**Exercise instructions**
All of the data needs to be reproduced with no alterations.

**Collected data**
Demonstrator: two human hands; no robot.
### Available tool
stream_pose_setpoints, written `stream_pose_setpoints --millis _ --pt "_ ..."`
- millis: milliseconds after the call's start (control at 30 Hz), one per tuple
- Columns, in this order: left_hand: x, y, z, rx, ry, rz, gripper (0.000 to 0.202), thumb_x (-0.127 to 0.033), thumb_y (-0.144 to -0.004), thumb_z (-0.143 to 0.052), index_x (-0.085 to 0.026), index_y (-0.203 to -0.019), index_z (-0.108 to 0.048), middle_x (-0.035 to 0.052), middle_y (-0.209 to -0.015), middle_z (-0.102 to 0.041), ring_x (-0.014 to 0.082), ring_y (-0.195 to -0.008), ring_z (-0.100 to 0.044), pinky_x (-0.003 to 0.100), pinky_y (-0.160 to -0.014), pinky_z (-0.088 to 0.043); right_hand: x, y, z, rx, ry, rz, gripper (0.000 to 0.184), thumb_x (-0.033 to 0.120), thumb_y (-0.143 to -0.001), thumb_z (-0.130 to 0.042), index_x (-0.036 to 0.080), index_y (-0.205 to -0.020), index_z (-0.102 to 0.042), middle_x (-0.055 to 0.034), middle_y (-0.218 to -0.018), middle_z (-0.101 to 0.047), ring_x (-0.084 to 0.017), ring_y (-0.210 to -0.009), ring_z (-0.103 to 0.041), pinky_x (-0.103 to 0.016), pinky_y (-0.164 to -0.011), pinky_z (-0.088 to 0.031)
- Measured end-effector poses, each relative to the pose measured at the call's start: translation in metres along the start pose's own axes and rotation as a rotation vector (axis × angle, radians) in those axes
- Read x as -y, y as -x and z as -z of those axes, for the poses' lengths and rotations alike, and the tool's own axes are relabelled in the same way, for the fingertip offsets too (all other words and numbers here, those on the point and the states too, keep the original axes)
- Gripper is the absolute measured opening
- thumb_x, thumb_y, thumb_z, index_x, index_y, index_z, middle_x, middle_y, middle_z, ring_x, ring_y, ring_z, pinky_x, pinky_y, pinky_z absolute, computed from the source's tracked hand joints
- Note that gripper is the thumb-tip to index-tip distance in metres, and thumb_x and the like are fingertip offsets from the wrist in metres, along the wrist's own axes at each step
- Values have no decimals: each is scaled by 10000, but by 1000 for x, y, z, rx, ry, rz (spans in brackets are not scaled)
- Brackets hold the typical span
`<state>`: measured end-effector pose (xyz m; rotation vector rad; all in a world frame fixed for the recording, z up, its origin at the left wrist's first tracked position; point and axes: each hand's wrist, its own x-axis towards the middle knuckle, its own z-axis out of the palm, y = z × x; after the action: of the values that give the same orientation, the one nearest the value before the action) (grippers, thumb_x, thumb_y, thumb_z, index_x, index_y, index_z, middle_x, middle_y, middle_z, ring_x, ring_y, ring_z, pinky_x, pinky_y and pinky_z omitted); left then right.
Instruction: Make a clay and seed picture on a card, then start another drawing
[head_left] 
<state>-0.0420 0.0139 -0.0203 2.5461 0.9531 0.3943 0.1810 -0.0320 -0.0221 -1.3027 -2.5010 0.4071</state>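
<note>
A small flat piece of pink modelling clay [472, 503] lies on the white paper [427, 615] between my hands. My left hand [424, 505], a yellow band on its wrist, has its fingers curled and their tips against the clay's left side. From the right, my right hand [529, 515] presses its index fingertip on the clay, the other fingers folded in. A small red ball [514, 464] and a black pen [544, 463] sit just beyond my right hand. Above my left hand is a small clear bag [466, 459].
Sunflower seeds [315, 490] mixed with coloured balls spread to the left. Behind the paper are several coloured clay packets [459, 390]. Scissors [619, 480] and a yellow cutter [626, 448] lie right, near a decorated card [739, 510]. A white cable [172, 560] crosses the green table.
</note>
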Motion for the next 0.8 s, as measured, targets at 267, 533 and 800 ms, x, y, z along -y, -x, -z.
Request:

**Result**
Demonstrator: two human hands; no robot.
### Available tool
stream_pose_setpoints, written `stream_pose_setpoints --millis _ --pt "_ ..."`
- millis: milliseconds after the call's start (control at 30 Hz), one per tuple
- Columns, in this order: left_hand: x, y, z, rx, ry, rz, gripper (0.000 to 0.202), thumb_x (-0.127 to 0.033), thumb_y (-0.144 to -0.004), thumb_z (-0.143 to 0.052), index_x (-0.085 to 0.026), index_y (-0.203 to -0.019), index_z (-0.108 to 0.048), middle_x (-0.035 to 0.052), middle_y (-0.209 to -0.015), middle_z (-0.102 to 0.041), ring_x (-0.014 to 0.082), ring_y (-0.195 to -0.008), ring_z (-0.100 to 0.044), pinky_x (-0.003 to 0.100), pinky_y (-0.160 to -0.014), pinky_z (-0.088 to 0.043); right_hand: x, y, z, rx, ry, rz, gripper (0.000 to 0.184), thumb_x (-0.033 to 0.120), thumb_y (-0.143 to -0.001), thumb_z (-0.130 to 0.042), index_x (-0.036 to 0.080), index_y (-0.205 to -0.020), index_z (-0.102 to 0.042), middle_x (-0.055 to 0.034), middle_y (-0.218 to -0.018), middle_z (-0.101 to 0.047), ring_x (-0.084 to 0.017), ring_y (-0.210 to -0.009), ring_z (-0.103 to 0.041), pinky_x (-0.103 to 0.016), pinky_y (-0.164 to -0.011), pinky_z (-0.088 to 0.031)
- Measured end-effector poses, each relative to the pose measured at the call's start: translation in metres along the start pose's own axes and rotation as a rotation vector (axis × angle, radians) in those axes
- Read x as -y, y as -x and z as -z of those axes, for the poses' lengths and rotations alike, and the tool's own axes are relabelled in the same way, for the fingertip offsets too (all other words and numbers here, those on the point and the states too, keep the original axes)
- Gripper is the absolute measured opening
- thumb_x, thumb_y, thumb_z, index_x, index_y, index_z, middle_x, middle_y, middle_z, ring_x, ring_y, ring_z, pinky_x, pinky_y, pinky_z absolute, computed from the source's tracked hand joints
- Note that gripper is the thumb-tip to index-tip distance in metres, and thumb_x and the like are fingertip offsets from the wrist in metres, along the wrist's own axes at each step
- Values have no decimals: each is scaled by 10000, but by 1000 for x, y, z, rx, ry, rz (spans in brackets are not scaled)
- Brackets hold the typical span
`<state>`: measured end-effector pose (xyz m; rotation vector rad; all in a world frame fixed for the recording, z up, its origin at the left wrist's first tracked position; point and axes: each hand's wrist, its own x-axis towards the middle knuckle, its own z-axis out of the palm, y = z × x; after the action: of the values that give the same orientation, the one nearest the value before the action) (grippers, thumb_x, thumb_y, thumb_z, index_x, index_y, index_z, middle_x, middle_y, middle_z, ring_x, ring_y, ring_z, pinky_x, pinky_y and pinky_z omitted); left then right.
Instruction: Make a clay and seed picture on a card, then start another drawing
[head_left] 
<state>-0.0420 0.0139 -0.0203 2.5461 0.9531 0.3943 0.1810 -0.0320 -0.0221 -1.3027 -2.5010 0.4071</state>
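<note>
A small flat piece of pink modelling clay [472, 503] lies on the white paper [427, 615] between my hands. My left hand [424, 505], a yellow band on its wrist, has its fingers curled and their tips against the clay's left side. From the right, my right hand [529, 515] presses its index fingertip on the clay, the other fingers folded in. A small red ball [514, 464] and a black pen [544, 463] sit just beyond my right hand. Above my left hand is a small clear bag [466, 459].
Sunflower seeds [315, 490] mixed with coloured balls spread to the left. Behind the paper are several coloured clay packets [459, 390]. Scissors [619, 480] and a yellow cutter [626, 448] lie right, near a decorated card [739, 510]. A white cable [172, 560] crosses the green table.
</note>
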Motion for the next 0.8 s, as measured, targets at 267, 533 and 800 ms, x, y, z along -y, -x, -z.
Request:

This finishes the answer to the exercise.